Outro grande erro que cometemos, segundo ele, é querermos extrair amor-próprio das disputas. “Se a autoestima de alguém depende do resultado incerto de uma competição, isso significa que ela é condicional. Na melhor das hipóteses, a pessoa se sente tranquila e conformada apenas algumas vezes”, analisa. Quando isso acontece, talvez seja o momento de olhar o sentido oposto da estrada da competição.

 

 

Nele encontramos a cooperação, que pode nos oferecer uma gratificação igual ou maior do que ocupar o lugar mais alto do pódio. Foi esse sentimento que a corredora neozelandesa Nikki Hamblin experimentou nas Olimpíadas de 2016, no Rio de Janeiro. No meio da prova dos 5 mil metros, ela tropeçou e acabou derrubando a norte-americana Abbey D’Agostino. As duas foram parar no chão e Abbey torceu o tornozelo. Nikki a ajudou a se levantar duas vezes. Depois que a norte-americana conseguiu cruzar a linha de chegada, as duas se olharam com um sorriso e deram um abraço que emocionou o estádio.

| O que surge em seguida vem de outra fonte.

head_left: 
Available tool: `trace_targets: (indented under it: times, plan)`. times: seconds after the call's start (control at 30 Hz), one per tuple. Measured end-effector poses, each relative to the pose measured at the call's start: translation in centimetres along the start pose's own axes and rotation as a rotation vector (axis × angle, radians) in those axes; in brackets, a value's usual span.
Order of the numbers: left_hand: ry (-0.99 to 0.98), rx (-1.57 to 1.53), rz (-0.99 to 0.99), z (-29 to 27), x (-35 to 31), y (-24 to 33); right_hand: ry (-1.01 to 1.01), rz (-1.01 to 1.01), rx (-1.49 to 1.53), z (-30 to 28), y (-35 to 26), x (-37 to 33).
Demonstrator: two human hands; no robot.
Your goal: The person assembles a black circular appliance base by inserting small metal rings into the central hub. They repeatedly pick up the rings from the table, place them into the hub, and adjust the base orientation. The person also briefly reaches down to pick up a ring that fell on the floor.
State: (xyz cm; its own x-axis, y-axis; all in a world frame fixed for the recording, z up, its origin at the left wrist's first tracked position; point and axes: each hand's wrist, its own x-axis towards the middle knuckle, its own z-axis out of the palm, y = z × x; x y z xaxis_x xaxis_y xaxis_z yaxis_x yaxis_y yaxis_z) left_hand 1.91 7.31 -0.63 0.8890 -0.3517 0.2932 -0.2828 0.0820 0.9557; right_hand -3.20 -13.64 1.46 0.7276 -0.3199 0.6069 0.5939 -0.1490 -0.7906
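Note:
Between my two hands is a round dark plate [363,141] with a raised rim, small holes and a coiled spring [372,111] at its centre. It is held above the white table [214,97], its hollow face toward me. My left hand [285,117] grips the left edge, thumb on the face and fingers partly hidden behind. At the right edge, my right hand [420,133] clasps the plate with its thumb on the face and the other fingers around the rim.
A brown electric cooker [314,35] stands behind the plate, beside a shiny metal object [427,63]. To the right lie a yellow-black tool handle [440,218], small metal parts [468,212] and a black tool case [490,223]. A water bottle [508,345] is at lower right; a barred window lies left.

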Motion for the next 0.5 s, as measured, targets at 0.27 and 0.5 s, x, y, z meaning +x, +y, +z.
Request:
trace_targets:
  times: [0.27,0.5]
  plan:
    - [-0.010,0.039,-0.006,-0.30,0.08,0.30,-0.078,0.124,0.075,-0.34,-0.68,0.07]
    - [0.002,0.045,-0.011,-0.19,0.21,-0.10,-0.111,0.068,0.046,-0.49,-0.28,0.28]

Cooperar é abrir mão de ser o número um e “dividir” o troféu em muitas partes. É confiar que a vitória nasce a partir do esforço coletivo – e se sentir feliz com isso. É nadar junto, mesmo se há risco de afundar.

Sabe aquela ideia de subir até chegar ao topo? Pode parecer frustrante, mas essa imagem tão clara na nossa mente não passa de uma ilusão. “A vida não tem um ponto de chegada. Para que continuemos vivos, temos de continuar caminhando. Quem vive a vida pensando que o sentido é a chegada deixa de realmente vivê-la”, enfatiza o psicanalista. Por isso, em vez de correr até faltar pernas e fôlego, o melhor a fazer é se concentrar nas surpresas do percurso.

 

 

Outra decisão sábia é deixar de lado a ambição de querer ser excepcional em várias coisas para ser reconhecido. No lugar disso, podemos separar o tempo em porções e usá-lo para o que de fato tem um potencial de nos trazer alegria e realizações, como trabalho, estudos, família e amigos. No mais, vale adotar o clichê “nem sempre é possível vencer” como se fosse um livro de cabeceira. Aos poucos, começa a funcionar.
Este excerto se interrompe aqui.